Last updated on August 7th, 2024 at 04:27 pm
Hungarian Prime Minister Viktor Orbán is facing backlash from his European colleagues over his efforts to warm relations with Russian President Vladimir Putin.
Orbán visited with Ukrainian President Volodymyr Zelenskyy this month before traveling to Moscow to meet with Putin to bridge the diplomatic gap between the two leaders after more than two years of open armed conflict between their two nations. But his peace mission has met condemnation from members of the European Parliament.
On Monday, July 15, 63 members of the 705-seat European Parliament sent a letter to the presidents of the European Commission, the European Council, and the European Parliament, to do the “utmost” to suspend Hungary’s voting rights in the Council. They accused Orbán of abusing his recent turn as the rotating European Union president and deliberately giving the impression he was acting on behalf of the entire European during his recent diplomatic travel.
The European Parliament members also accused Orbán of undermining the EU’s position on the Russia-Ukraine war. Among the things Orbán discussed with Zelenskyy during the first leg of his diplomatic mission, was the idea of initiating an immediate ceasefire in Ukraine, to pave the way for further peace negotiations between the two sides.
“Mr Orbán is actively undermining common EU positions. For example, by pushing for a ceasefire at any cost, instead of a ceasefire on Ukraine’s terms,” the protest letter reads. “Not only is he exceeding his powers when he pretends to represent the EU as a whole, but he is actively pursuing a policy agenda which is contrary to common EU positions.”
Orbán’s office has insisted he was not pressuring Zelenskyy to accept the ceasefire idea, but merely trying to gauge Zelenskyy’s reaction to the idea and understand the Ukrainian leader’s boundaries for further negotiations.
Jessika Roswall, Sweden’s Minister for EU Affairs, told Reuters last week that Sweden, Finland, Estonia, Latvia, Lithuania, and Poland would not send political representation to informal EU meetings conducted under the auspices of Orbán’s term as the rotating EU president. Instead, Roswall said only lower-level civil servants from those countries would attend.
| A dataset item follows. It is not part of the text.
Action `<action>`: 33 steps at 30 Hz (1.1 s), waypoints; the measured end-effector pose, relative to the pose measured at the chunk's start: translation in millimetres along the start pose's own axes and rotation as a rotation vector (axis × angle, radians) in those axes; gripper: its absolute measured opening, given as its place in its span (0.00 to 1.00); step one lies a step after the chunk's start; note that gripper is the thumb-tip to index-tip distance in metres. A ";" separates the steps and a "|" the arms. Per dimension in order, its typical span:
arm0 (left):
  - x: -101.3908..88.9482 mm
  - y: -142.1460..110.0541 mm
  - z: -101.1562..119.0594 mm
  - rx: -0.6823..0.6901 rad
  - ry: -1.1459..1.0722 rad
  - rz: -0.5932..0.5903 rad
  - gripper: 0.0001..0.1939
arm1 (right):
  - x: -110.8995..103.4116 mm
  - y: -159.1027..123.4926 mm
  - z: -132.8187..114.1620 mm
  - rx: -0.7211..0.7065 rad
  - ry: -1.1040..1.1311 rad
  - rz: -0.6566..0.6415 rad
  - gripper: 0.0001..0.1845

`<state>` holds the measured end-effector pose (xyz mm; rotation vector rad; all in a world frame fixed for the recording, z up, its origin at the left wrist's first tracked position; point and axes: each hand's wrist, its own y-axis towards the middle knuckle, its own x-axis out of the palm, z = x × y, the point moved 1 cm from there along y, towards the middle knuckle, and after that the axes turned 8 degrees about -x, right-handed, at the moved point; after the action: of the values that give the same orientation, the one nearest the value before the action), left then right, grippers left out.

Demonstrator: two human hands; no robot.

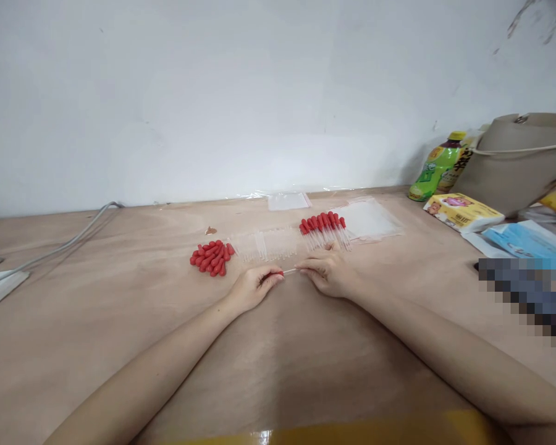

On Monday, European Commission spokesman Eric Mamer announced the commission would follow a similar path as the one Roswall laid out, sending only civil servants to attend meetings of Orbán’s EU presidency rather than sending political representation. Mamer also said the commission would not hold its customary visit of the College of European Commissioners during Orbán’s term as EU president.
János Bóka, the Hungarian Minister for European Affairs, criticized the European Commission on Monday for its apparent slight against Orbán’s EU presidency.
“The European Commission is an institution of the European Union,” Bóka said in a social media post. “The European Commission cannot choose which institution or member state it is willing to cooperate with. From now on, all committee decisions are made on political basis?”